No, not in Rock Band’s case. Playing pretend instruments hasn’t gone from riotously entertaining to patently ridiculous – although, let’s be honest with ourselves, it has always been both – in the five-year gap between this and Rock Band 3. Playing in a successful band is still a near-universal fantasy, and playing Rock Band is still as close as many of us are likely to get. The elation of sailing note-perfect with bandmates through a tough section of a song; the surge of adrenaline when you tilt your guitar or finish a drum flourish to kick in your multiplier and send the virtual crowd into a frenzy; screeching the high notes in an ’80s metal classic; involuntarily falling to your knees in the middle of a solo: it all still feels great. Rock Band 4 is very good at making you feel brilliant, and the few tweaks and additions Harmonix has made to the near-perfect Rock Band 3 systems are all in service of that feeling.
The most significant of these new additions, freestyle guitar soloing, does what no music game thus far has done: it successfully incorporates improvisation. For most of a song, you follow the notes and chords of a song as expertly mapped to a five-button guitar controller, as you always have. But when it’s time for a guitar solo, instead of the usual avalanche of coloured notes, the track sparkles, leaving you to play along however you like. The game subtly adjusts your timing and picks from preselected note sequences to make you sound, well, awesome, so long as you play with reasonable timing, whether you’re shredding out sixteenth notes or tapping on the bottom frets or morosely picking sustained notes on the top frets. In almost every song, it sounds fantastic, and makes you feel more than ever like you are really playing music.

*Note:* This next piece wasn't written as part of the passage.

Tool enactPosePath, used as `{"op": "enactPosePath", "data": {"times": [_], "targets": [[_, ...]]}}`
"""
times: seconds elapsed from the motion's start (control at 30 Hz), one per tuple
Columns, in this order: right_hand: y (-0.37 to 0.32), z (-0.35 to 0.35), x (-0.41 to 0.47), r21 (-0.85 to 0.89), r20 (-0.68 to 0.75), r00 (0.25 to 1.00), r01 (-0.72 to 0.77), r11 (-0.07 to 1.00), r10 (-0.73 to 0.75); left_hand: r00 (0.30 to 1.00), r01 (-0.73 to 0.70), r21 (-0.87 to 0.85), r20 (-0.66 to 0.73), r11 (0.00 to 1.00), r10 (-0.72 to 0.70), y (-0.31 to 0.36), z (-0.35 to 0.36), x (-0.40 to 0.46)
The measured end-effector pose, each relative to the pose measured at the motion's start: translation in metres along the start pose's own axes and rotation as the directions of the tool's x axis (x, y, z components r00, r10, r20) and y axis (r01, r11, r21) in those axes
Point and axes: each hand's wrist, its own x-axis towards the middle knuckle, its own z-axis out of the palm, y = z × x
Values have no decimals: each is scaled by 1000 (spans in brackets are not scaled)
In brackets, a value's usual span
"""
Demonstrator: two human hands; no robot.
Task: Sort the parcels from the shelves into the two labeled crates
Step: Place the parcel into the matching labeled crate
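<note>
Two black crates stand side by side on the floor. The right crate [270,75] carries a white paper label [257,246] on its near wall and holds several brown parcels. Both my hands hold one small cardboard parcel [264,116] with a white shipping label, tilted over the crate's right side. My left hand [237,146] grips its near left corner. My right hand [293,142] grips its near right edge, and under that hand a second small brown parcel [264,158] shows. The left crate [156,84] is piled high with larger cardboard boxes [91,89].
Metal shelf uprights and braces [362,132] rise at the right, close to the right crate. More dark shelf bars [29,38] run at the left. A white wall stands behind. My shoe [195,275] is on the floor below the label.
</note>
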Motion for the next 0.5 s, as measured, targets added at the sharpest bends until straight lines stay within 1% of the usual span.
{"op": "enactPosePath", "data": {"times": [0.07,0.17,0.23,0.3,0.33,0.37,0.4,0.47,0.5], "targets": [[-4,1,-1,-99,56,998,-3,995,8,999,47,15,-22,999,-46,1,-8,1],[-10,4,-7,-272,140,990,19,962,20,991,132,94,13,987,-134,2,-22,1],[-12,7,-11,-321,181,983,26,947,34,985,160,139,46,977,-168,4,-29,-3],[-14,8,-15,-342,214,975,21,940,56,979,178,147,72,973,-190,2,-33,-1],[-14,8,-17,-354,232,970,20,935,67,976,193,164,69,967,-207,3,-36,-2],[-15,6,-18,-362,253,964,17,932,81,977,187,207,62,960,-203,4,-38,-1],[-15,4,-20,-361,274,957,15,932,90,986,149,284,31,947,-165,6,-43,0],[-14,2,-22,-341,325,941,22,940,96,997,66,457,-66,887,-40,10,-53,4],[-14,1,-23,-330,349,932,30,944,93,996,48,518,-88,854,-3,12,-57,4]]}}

There is a small downside to the new solo mechanic, however, in that nailing intricate solos was one of the most satisfying elements of Rock Band for high-level players. Being able to tap, strum and whammy your way through by playing pretty much anything might make you feel like a virtuoso, but it takes away the sense of technical achievement that came from mastering complicated note patterns. The solo sections give score bonuses for following guidance, indicating with note-track patterning when you should be playing on the top or bottom frets and what rhythm you should be going for, but following it is optional. Rock Band 4 is still satisfying to play for the expert thanks to the excellent quality of Harmonix’s note charts, but without those technically demanding solos, it’s not quite as challenging. Those who miss them will find an option in the guitar-specific menu to turn freestyling off and restore the old cascading note patterns.

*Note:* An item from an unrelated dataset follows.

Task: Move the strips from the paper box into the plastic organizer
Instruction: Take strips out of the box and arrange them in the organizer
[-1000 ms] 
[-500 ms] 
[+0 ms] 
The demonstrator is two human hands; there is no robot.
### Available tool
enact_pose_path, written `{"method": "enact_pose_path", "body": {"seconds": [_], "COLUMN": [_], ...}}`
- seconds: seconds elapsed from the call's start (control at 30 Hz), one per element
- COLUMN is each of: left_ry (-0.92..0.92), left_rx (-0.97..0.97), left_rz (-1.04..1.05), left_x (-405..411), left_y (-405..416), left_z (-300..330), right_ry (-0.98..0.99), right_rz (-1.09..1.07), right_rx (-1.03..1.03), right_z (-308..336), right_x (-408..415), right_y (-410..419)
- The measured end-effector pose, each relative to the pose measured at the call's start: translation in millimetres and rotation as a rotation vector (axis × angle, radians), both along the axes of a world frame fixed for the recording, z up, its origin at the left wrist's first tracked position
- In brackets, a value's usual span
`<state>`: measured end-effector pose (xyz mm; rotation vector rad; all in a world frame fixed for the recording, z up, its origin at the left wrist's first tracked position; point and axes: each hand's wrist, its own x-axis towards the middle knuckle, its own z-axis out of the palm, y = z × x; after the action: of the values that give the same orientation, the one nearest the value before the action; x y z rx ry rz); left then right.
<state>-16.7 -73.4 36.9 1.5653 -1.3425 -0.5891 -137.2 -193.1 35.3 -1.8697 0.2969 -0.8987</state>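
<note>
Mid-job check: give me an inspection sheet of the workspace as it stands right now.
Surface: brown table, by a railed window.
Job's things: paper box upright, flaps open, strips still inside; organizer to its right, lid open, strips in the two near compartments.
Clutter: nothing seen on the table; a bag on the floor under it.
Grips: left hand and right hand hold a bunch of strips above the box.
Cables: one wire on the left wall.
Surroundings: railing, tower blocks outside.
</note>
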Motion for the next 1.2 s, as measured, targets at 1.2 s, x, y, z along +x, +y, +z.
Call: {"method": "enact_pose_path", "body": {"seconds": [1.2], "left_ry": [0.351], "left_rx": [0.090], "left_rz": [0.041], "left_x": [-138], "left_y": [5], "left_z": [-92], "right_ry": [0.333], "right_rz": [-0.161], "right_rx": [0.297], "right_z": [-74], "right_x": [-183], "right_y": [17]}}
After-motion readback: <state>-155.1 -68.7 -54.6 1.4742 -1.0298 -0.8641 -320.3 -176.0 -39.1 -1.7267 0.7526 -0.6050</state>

Rock Band 4 is, of course, most fun with friends, though getting a full set of new instruments represents a significant investment. For the solo player, the main attraction is the returning Tour mode (also playable with however many band members you have to hand), a structured journey through all the songs on the disc peppered with witty text that is quite clearly the product of experience. There is a choice mechanic in here now too; it even leads to different endings. Creating a fantasy band and outfitting them with instruments, outfits and hairstyles is entirely optional, but if you choose to venture beyond Quick Play, it’s easy to get oddly invested in their fortunes. The new instruments are excellent, with an almost-silent strum bar on the guitar and quieter pads on the drums, but it’s difficult to recommend that anyone with access to older Rock Band or Guitar Hero instruments should upgrade immediately, given the prices. Testing a variety of old plastic with Rock Band 4 on PS4 proved entirely successful, once their tiny USB adapters were hunted down and retrieved. Importing old DLC was also relatively painless, and it’s hugely impressive that Harmonix has managed to navigate what must have been an absolute nightmare of old licences and wireless technologies to ensure that existing Rock Band fans can play all their old purchases on all their old, overpriced plastic instruments.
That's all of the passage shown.